= Radoljub Kanjevac =

Radoljub "Rade" Kanjevac (1971, in Niš, SFR Yugoslavia – 1 July 2006 in Nis, Serbia) was a Serbian art collector, gangster and a mob boss, who survived three assassination attempts but was killed in a fourth attack.

==Background==
He was raised in the neighbourhood of Komren in the northern outskirts of Niš. Kanjevac was arrested in 1997 and in 1999 for street fighting. He was acquitted on both occasions, having had no weapons found in his possession. The police accused him of being one of the leaders of the "Kanjevac Brothers" criminal gang, involved in robbery, extortion, loan sharking, and racketeering. The gang was known for acts of violence, ranging from bullying to extreme brutality. Kanjevac denied these accusations, claiming via the news media that he was actually an art collector.

He was a three-time defendant against charges of property crimes. In 2003, in the wake of the assassination of premier Zoran Đinđić, as part of the Sablja police action (Operation Sabre, the large scale detention of everyone suspected of possible connection to organized crime), he was arrested on suspicion of burglary. He was later released by the court because of lack of evidence.

A few days before his death, he had come under legal scrutiny again, on suspicion of blackmail to collect a debt.

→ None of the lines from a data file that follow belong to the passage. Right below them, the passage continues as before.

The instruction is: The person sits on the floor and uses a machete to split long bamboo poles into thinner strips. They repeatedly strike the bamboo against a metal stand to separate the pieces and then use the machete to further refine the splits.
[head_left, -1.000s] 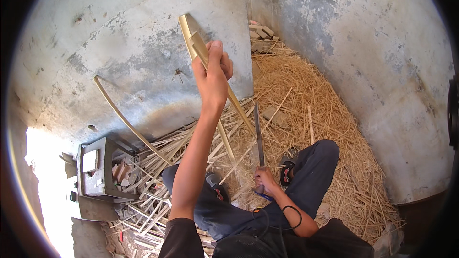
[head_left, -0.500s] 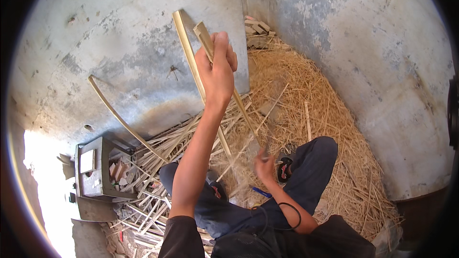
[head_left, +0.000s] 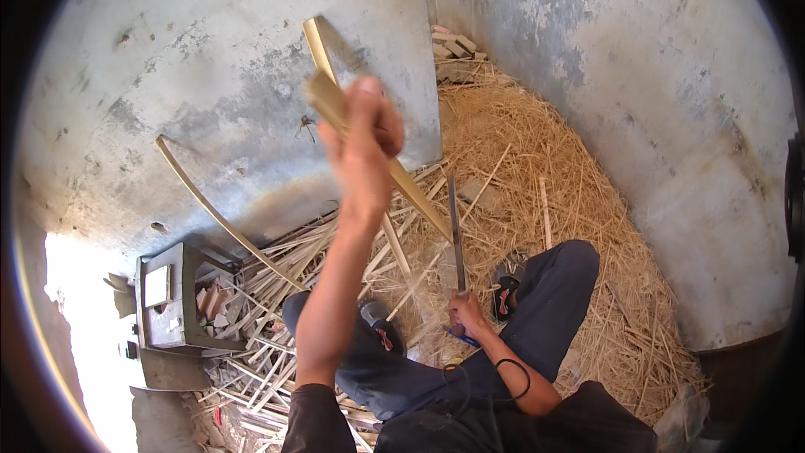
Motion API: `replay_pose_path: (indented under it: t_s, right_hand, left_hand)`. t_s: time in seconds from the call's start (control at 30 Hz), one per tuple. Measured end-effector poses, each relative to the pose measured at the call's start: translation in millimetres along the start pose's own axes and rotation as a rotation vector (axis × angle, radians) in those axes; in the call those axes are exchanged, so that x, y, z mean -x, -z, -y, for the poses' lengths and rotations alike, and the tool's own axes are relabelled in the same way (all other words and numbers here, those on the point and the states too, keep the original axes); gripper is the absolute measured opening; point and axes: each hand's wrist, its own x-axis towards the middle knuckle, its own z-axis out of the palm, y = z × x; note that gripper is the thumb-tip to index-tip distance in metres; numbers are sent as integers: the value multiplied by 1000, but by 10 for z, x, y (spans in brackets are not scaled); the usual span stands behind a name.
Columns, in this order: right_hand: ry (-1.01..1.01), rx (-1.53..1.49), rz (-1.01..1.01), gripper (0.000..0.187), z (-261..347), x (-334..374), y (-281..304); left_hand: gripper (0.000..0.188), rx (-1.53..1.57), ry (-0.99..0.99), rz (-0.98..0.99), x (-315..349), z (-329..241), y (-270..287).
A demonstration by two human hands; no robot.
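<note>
My left hand (head_left: 365, 147), raised in front of me and blurred, is closed around a bamboo strip (head_left: 419, 200). The strip slants down to the right, and its lower end meets the blade of a long, narrow knife (head_left: 457, 235); whether they touch I cannot tell. Low by my bent right knee, my right hand (head_left: 466, 314) grips the knife's handle, with the blade pointing up and away. Behind my left hand a second bamboo strip (head_left: 317, 49) leans on the wall, partly hidden by the hand and the held strip.
Shavings (head_left: 579, 226) cover the floor at right. Split strips (head_left: 272, 377) lie heaped at left beside a grey box-like casing (head_left: 172, 331) holding broken pieces. One curved strip (head_left: 210, 208) leans on the left wall (head_left: 235, 75). Bricks (head_left: 457, 49) are stacked in the far corner.
My left hand has moved down and slightly left, tilting the bamboo strip flatter. My right hand has dropped lower, and the knife, blurred before, now shows clearly upright.
</note>
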Motion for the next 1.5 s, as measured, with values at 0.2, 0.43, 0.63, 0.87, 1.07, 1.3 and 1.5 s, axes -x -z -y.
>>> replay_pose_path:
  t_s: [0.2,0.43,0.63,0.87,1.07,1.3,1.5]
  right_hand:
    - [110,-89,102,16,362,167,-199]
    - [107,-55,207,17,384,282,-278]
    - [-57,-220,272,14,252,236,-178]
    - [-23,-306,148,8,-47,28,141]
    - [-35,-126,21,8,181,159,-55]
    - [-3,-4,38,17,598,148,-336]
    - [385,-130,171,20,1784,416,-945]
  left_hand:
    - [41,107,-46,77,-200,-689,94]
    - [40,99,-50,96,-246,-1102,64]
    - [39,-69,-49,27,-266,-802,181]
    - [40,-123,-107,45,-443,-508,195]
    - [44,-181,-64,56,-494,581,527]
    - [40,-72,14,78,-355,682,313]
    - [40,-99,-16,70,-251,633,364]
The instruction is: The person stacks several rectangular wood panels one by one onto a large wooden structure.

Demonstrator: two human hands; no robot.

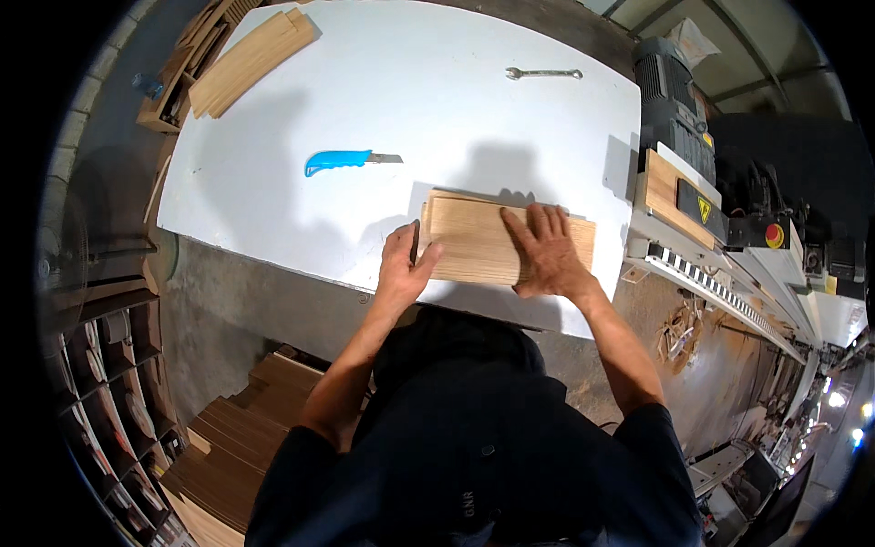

== Assassination attempts ==
Kanjevac survived three initial assassination attempts, and died in a fourth attack.

On 15 September 2002, Kanjevac and his companion, Igor Petrović (Petra), were shot at the cafe "Blu" on St. Sava Square in the Bulevar Nemanjića neighborhood of Niš. The police arrested Nenad Petrović, also known as Peša Bokser, who was an alleged member of a rival gang, but he was later released by the court because of lack of evidence.

On 24 October 24 2002, a bomb at the entrance to Kanjevac's apartment exploded, activated as he approached. He survived with minor injuries to the head, arms and legs. The police arrested Nišlija Milan Šević, an alleged member of a rival gang. Šević was found guilty at trial, despite Kanjevac testifying at trial that he did not believe Šević tried to kill him.

On 28 October 2004, a bomb exploded under his car in Nikole Pašića Street, near Kalča. Kanjevac received injuries to his hips, buttocks and legs, but he survived again. No responsible party was ever identified.

== Death ==
On 1 July 2006, Kanjevac was hit and killed by three of seven shots fired as he was getting out of his parked car on Božidara Adžije Street in Niš. Once again, whoever was responsible was never identified.